● **GOAL OF THE EXERCISE**: Extract the complete data exactly as given.

Dataset items
____
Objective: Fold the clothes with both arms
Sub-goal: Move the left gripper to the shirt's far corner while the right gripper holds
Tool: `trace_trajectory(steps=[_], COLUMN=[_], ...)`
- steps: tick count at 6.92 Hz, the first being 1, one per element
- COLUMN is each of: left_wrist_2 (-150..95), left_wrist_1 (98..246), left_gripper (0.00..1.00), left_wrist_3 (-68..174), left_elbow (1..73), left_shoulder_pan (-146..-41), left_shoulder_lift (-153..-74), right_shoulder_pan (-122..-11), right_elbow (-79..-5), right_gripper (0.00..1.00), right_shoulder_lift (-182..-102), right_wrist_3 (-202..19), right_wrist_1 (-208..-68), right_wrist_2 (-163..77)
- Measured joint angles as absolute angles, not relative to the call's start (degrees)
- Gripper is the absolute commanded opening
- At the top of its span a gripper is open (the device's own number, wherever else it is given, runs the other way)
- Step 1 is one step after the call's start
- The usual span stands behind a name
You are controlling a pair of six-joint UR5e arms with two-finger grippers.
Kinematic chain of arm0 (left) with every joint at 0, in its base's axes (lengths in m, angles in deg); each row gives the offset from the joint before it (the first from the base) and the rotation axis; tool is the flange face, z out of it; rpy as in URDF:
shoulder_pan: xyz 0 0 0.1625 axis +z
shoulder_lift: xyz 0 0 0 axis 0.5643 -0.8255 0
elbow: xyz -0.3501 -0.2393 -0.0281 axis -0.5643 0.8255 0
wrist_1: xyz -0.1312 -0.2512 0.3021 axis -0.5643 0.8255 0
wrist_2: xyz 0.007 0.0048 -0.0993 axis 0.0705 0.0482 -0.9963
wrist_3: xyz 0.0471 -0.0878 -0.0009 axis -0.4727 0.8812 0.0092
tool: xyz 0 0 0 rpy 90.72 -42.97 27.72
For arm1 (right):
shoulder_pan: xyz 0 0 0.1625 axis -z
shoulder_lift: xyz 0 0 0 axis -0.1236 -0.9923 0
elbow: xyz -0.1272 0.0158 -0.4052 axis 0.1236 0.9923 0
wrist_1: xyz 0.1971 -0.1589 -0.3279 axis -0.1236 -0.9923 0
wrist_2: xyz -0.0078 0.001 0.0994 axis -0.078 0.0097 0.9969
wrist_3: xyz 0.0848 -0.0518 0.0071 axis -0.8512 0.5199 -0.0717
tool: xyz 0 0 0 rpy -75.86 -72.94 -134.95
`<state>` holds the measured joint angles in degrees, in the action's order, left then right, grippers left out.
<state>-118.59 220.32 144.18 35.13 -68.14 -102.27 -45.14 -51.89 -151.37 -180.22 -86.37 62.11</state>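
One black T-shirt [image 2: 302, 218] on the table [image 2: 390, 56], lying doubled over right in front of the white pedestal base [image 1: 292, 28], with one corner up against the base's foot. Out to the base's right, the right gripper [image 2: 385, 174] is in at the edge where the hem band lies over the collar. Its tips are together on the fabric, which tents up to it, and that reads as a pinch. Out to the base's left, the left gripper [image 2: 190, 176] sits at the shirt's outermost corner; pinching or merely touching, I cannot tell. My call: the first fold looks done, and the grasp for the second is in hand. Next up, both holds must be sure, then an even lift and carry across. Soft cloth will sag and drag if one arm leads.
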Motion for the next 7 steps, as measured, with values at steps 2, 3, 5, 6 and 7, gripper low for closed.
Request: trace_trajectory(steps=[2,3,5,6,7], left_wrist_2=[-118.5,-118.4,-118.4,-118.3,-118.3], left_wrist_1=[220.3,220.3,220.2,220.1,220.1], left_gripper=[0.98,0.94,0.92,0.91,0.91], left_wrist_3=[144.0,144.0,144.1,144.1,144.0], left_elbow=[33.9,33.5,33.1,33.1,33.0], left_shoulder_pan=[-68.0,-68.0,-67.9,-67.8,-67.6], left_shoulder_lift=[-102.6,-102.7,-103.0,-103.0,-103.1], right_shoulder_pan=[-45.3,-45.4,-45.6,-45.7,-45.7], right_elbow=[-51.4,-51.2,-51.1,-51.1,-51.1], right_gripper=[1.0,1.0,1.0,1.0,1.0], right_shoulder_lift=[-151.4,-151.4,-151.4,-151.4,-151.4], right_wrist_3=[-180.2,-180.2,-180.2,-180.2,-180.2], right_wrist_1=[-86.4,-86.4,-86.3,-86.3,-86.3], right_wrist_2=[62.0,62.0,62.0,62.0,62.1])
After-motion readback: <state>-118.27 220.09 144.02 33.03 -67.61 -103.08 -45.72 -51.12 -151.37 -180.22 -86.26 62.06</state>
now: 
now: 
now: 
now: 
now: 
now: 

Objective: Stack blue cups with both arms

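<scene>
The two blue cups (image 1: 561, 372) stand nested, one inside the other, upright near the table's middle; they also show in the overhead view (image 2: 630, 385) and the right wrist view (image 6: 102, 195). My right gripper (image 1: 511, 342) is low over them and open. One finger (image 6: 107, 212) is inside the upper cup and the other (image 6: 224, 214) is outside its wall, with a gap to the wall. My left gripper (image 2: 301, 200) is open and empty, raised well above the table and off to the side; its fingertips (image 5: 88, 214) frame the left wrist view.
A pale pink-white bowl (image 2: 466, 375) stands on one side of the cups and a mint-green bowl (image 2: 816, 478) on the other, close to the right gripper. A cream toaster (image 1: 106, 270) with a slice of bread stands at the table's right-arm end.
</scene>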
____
● **ANSWER TO THIS TASK**:
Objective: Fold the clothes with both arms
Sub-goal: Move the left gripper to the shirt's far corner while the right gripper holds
Tool: `trace_trajectory(steps=[_], COLUMN=[_], ...)`
- steps: tick count at 6.92 Hz, the first being 1, one per element
- COLUMN is each of: left_wrist_2 (-150..95), left_wrist_1 (98..246), left_gripper (0.00..1.00), left_wrist_3 (-68..174), left_elbow (1..73), left_shoulder_pan (-146..-41), left_shoulder_lift (-153..-74), right_shoulder_pan (-122..-11), right_elbow (-79..-5), right_gripper (0.00..1.00), right_shoulder_lift (-182..-102), right_wrist_3 (-202..19), right_wrist_1 (-208..-68), right_wrist_2 (-163..77)
- Measured joint angles as absolute angles, not relative to the call's start (degrees)
- Gripper is the absolute commanded opening
- At the top of its span a gripper is open (the device's own number, wherever else it is given, runs the other way)
- Step 1 is one step after the call's start
- The usual span stands behind a name
You are controlling a pair of six-joint UR5e arms with two-finger grippers.
Kinematic chain of arm0 (left) with every joint at 0, in its base's axes (lengths in m, angles in deg); each row gives the offset from the joint before it (the first from the base) and the rotation axis; tool is the flange face, z out of it; rpy as in URDF:
shoulder_pan: xyz 0 0 0.1625 axis +z
shoulder_lift: xyz 0 0 0 axis 0.5643 -0.8255 0
elbow: xyz -0.3501 -0.2393 -0.0281 axis -0.5643 0.8255 0
wrist_1: xyz -0.1312 -0.2512 0.3021 axis -0.5643 0.8255 0
wrist_2: xyz 0.007 0.0048 -0.0993 axis 0.0705 0.0482 -0.9963
wrist_3: xyz 0.0471 -0.0878 -0.0009 axis -0.4727 0.8812 0.0092
tool: xyz 0 0 0 rpy 90.72 -42.97 27.72
For arm1 (right):
shoulder_pan: xyz 0 0 0.1625 axis -z
shoulder_lift: xyz 0 0 0 axis -0.1236 -0.9923 0
elbow: xyz -0.1272 0.0158 -0.4052 axis 0.1236 0.9923 0
wrist_1: xyz 0.1971 -0.1589 -0.3279 axis -0.1236 -0.9923 0
wrist_2: xyz -0.0078 0.001 0.0994 axis -0.078 0.0097 0.9969
wrist_3: xyz 0.0848 -0.0518 0.0071 axis -0.8512 0.5199 -0.0717
tool: xyz 0 0 0 rpy -75.86 -72.94 -134.95
`<state>` holds the measured joint angles in degrees, in the action's order, left then right, grippers left out.
<state>-118.59 220.32 144.18 35.13 -68.14 -102.27 -45.14 -51.89 -151.37 -180.22 -86.37 62.11</state>
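One black T-shirt [image 2: 302, 218] on the table [image 2: 390, 56], lying doubled over right in front of the white pedestal base [image 1: 292, 28], with one corner up against the base's foot. Out to the base's right, the right gripper [image 2: 385, 174] is in at the edge where the hem band lies over the collar. Its tips are together on the fabric, which tents up to it, and that reads as a pinch. Out to the base's left, the left gripper [image 2: 190, 176] sits at the shirt's outermost corner; pinching or merely touching, I cannot tell. My call: the first fold looks done, and the grasp for the second is in hand. Next up, both holds must be sure, then an even lift and carry across. Soft cloth will sag and drag if one arm leads.
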Motion for the next 7 steps, as measured, with values at steps 2, 3, 5, 6 and 7, gripper low for closed.
Request: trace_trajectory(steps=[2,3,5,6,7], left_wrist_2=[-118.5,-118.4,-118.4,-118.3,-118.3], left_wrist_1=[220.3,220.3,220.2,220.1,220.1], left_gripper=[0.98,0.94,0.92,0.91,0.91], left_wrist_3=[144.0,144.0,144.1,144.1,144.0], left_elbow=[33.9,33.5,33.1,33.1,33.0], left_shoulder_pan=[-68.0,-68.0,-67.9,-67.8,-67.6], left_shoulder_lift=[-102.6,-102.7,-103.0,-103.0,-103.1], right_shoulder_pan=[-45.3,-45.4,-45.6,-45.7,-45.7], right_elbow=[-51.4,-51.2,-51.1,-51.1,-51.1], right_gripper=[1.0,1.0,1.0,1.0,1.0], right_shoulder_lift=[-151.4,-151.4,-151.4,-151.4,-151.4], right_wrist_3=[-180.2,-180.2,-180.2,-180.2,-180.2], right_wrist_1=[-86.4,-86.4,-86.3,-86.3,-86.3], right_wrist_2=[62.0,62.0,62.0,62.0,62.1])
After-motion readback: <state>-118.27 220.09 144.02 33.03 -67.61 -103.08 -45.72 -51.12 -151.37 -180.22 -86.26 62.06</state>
now: 
now: 
now: 
now: 
now: 
now: 

Objective: Stack blue cups with both arms

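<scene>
The two blue cups (image 1: 561, 372) stand nested, one inside the other, upright near the table's middle; they also show in the overhead view (image 2: 630, 385) and the right wrist view (image 6: 102, 195). My right gripper (image 1: 511, 342) is low over them and open. One finger (image 6: 107, 212) is inside the upper cup and the other (image 6: 224, 214) is outside its wall, with a gap to the wall. My left gripper (image 2: 301, 200) is open and empty, raised well above the table and off to the side; its fingertips (image 5: 88, 214) frame the left wrist view.
A pale pink-white bowl (image 2: 466, 375) stands on one side of the cups and a mint-green bowl (image 2: 816, 478) on the other, close to the right gripper. A cream toaster (image 1: 106, 270) with a slice of bread stands at the table's right-arm end.
</scene>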

The exercise is done; no more work remains.